—¿Tienes lumbre? —Me preguntó a continuación.
—Que va, tío. Dejé de fumar hace seis años, y tiré todos mis mecheros.
Pareció contrariado.
—Es que —me contó—, calentando la china el mío se ha quedado sin piedra y no enciende.
—Vaya —murmuré— pues tienes un problema Dios.
—Ya.
Una pareja, un chico y una chica, pasó justo delante de nosotros.
—¡Eh! —Les gritó Dios—, ¿tenéis fuego?
Ellos se acercaron.
El chico sacó un mechero Bic y se lo pasó a Dios y éste encendió el canutito.
—Gracias —dijo exhalando el humo.
—Oye, ¿tú eres Dios, no? —Le preguntó la chica.
Dios me miró a mí, luego volvió a mirar a la chica.
—Bueno, sí —admitió—. ¿Tú también tienes una preguntita que hacerme?
—No, en realidad, no.
—No, no, vega.
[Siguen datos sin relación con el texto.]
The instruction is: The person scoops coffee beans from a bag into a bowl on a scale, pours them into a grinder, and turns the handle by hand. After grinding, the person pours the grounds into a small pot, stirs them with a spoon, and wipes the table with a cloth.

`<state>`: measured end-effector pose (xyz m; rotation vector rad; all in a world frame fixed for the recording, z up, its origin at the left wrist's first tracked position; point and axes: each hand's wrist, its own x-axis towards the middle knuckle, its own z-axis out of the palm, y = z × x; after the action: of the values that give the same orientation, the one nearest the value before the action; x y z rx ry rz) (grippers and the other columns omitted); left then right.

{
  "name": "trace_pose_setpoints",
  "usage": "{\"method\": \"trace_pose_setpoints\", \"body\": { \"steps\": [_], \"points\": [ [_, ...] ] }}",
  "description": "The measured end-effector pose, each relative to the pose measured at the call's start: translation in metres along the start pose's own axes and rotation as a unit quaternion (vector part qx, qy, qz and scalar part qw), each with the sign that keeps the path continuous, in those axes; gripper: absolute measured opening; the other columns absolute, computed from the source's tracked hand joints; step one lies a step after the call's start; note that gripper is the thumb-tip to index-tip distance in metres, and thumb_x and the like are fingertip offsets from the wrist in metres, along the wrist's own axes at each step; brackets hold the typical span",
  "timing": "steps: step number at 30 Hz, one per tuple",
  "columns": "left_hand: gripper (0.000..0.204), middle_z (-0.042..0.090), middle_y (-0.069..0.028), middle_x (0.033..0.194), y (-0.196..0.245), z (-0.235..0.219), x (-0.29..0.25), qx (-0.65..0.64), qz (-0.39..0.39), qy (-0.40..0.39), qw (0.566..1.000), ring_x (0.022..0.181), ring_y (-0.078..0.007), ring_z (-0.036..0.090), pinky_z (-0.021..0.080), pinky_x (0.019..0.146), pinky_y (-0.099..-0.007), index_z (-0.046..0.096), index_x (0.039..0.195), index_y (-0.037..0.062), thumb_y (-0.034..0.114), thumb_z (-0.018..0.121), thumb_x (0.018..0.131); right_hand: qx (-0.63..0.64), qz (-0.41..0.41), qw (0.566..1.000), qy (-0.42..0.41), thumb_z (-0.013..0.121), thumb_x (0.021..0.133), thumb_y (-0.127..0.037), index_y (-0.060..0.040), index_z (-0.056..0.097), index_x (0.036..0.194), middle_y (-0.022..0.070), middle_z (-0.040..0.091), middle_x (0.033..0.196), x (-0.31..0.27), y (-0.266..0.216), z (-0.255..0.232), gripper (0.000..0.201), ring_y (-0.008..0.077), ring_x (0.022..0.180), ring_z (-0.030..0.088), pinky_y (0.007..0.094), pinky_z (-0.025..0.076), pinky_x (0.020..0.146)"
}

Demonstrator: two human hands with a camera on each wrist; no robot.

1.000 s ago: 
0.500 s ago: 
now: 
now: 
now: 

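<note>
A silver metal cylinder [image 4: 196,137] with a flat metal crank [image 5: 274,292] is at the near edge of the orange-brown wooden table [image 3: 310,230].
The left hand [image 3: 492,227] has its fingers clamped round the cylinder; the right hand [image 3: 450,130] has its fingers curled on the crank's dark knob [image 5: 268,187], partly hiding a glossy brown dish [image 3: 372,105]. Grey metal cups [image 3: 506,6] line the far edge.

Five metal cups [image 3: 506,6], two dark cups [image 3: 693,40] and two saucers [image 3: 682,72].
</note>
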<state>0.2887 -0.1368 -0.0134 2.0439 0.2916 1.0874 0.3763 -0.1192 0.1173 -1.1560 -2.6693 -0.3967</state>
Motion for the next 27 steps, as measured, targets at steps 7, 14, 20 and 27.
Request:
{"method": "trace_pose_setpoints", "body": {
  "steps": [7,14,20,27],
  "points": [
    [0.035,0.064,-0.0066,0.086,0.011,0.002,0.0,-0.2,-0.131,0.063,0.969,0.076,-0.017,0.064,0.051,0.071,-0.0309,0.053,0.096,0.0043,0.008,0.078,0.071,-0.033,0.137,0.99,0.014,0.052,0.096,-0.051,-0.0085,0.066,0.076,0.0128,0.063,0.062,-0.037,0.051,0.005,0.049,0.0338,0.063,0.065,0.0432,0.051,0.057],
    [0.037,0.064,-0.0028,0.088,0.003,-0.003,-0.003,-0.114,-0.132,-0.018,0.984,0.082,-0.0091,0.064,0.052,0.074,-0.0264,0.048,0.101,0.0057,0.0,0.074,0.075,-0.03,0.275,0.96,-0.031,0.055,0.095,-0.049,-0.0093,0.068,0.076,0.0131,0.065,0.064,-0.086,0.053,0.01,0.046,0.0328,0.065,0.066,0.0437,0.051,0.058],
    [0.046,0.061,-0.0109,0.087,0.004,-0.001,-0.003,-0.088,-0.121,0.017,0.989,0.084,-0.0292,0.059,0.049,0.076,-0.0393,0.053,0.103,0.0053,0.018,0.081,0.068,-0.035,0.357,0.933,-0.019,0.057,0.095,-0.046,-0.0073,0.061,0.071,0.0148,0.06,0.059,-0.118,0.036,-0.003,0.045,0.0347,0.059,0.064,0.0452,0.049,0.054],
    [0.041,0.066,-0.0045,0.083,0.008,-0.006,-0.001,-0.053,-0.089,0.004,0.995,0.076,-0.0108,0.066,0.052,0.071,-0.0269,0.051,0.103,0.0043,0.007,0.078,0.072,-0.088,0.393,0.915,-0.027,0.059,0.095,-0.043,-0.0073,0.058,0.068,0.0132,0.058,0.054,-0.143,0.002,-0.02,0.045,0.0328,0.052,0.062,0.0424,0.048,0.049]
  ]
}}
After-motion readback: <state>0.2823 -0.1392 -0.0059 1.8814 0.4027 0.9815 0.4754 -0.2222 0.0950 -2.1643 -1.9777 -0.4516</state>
Aprovecha ahora que estoy aquí —insistió Dios.
La chica lo pensó detenidamente y cuando finalmente formuló la pregunta, por la cara que puso, pareció que había escogido la que más curiosidad le había despertado de siempre.
—Verás Dios —dijo—, siempre me he preguntado: ¿por qué los camareros (esos que trabajan detrás de la barra de cualquier tasca cochambrosa de barrio) sólo son de dos tipos?
—¿En? —Exclamó Dios.
Os confieso que yo tampoco había entendido bien la pregunta.
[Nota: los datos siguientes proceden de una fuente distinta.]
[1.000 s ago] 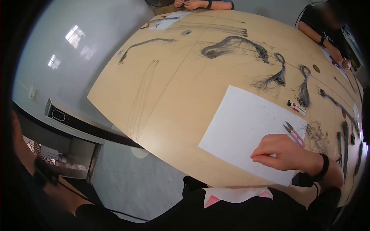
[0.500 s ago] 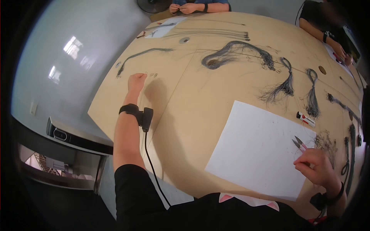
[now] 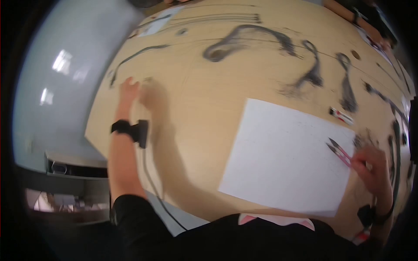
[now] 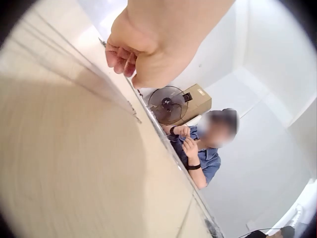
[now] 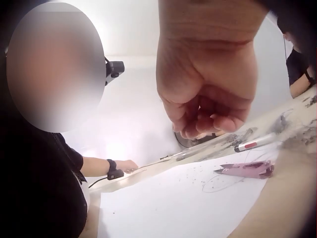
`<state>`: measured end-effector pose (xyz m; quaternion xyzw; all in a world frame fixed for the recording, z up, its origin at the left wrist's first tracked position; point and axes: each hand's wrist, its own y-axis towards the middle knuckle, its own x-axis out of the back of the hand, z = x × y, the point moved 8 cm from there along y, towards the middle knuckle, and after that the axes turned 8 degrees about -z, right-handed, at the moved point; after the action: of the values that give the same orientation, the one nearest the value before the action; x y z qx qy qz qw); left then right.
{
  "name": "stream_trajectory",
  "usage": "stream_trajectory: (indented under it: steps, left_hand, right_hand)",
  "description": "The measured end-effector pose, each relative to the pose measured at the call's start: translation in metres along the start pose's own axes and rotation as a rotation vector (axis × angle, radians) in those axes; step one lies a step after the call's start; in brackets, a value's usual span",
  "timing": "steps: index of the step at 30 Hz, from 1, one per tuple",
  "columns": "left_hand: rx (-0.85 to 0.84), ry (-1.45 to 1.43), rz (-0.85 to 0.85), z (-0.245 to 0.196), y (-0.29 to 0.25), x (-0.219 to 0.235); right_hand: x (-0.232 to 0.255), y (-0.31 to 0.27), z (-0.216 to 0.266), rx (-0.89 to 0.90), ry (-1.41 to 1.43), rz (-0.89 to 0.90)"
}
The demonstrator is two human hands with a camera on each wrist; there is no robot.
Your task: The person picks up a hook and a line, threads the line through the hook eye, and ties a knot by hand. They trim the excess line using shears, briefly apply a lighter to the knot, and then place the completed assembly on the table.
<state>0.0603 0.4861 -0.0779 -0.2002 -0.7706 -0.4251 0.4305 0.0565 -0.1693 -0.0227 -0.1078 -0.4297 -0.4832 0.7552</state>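
My left hand (image 3: pixel 129 90) is stretched over the far left of the table, just left of small dark strand tips (image 3: pixel 148 80). In the left wrist view its fingers (image 4: pixel 119 62) curl towards the thumb; I cannot tell whether a fine strand is between them. Several thin strands (image 4: pixel 62 47) run along the tabletop below. Loosely curled, my right hand (image 3: pixel 372 167) hovers at the right edge of the white paper (image 3: pixel 283 161), with nothing visible in it. Pink-handled thread snips (image 5: pixel 247 170) lie on the paper beneath that hand, blades pointing away from it.
A white tube with red and black marks (image 3: pixel 342 115) lies beyond the paper. Grey strand bundles (image 3: pixel 346 85) and a long looped bundle (image 3: pixel 244 29) spread across the far side. Loose dark strands (image 3: pixel 365 138) lie by my right hand. Other people sit at the table's far side.
My left hand came up from below the table's left edge to the strand tips, then shifted slightly left of them. My right hand moved right, off the paper's middle. The head view shifted too.
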Motion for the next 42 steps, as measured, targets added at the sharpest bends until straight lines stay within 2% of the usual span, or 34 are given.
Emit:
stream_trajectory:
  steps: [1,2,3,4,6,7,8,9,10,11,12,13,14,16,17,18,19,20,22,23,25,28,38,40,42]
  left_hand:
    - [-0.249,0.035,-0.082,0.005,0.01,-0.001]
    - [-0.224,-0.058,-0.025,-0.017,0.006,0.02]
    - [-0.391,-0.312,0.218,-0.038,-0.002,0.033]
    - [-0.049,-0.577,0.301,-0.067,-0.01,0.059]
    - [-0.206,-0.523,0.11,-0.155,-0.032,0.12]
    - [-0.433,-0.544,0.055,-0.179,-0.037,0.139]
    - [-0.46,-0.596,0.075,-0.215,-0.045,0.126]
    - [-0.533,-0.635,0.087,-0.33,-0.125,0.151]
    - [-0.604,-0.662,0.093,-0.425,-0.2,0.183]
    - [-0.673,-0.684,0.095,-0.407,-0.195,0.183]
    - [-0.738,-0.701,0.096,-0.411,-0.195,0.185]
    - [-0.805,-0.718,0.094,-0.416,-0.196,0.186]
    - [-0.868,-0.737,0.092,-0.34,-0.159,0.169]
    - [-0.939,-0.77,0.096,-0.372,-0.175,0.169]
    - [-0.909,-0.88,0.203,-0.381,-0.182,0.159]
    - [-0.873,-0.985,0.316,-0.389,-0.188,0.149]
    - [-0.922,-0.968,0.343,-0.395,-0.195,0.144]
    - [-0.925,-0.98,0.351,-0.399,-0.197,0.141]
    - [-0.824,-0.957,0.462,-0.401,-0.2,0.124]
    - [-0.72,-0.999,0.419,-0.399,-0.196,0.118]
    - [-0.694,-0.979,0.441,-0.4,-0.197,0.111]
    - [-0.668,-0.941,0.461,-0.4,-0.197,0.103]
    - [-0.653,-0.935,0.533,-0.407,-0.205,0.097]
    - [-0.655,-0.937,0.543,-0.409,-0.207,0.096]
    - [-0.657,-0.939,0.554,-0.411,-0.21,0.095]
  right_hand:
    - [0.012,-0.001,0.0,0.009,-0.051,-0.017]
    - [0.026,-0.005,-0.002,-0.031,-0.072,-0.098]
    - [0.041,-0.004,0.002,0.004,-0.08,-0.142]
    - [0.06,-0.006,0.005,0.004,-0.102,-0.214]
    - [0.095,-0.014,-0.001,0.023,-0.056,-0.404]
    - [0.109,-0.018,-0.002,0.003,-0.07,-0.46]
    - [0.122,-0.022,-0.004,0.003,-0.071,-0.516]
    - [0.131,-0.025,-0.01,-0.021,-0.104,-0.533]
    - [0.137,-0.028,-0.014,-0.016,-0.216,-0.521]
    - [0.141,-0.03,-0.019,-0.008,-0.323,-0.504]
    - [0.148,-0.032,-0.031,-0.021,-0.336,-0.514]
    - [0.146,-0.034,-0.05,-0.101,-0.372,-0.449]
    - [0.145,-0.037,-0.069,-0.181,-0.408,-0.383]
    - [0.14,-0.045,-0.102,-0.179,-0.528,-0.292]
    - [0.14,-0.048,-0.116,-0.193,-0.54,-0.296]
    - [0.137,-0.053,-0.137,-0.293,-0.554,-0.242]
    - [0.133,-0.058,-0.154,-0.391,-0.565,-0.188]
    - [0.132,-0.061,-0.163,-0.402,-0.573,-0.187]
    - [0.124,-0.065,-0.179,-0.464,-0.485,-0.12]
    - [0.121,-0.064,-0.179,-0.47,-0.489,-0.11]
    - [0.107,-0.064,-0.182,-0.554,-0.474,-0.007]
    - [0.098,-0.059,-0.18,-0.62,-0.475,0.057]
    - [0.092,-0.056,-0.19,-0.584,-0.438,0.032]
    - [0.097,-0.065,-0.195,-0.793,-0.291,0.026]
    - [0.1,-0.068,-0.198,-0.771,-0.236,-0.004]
—Bueno —continuó la chica—, quiero decir que los hombres que regentan estos bares, o son flacos flacos y enjutos como juncos, o son barrigudos. Pero nunca hay un término medio.
—¡Eso es verdad! —Salté yo—. Sólo los hay canijos y panzones.
Dios entonces, miró a la chica, luego me miró a mí, y luego volvió a mirar a la chica. Después dio tres caladas rápidas a lo que le quedaba del canuto, antes de apagarlo contra la arena y ponerse de pie.
—Tengo que irme —dijo.
La chica, su novio, y yo, nos quedamos un tanto descuadrados con su actitud.
—Pero… —salté yo—, ¿no vas a contestar la pregunta?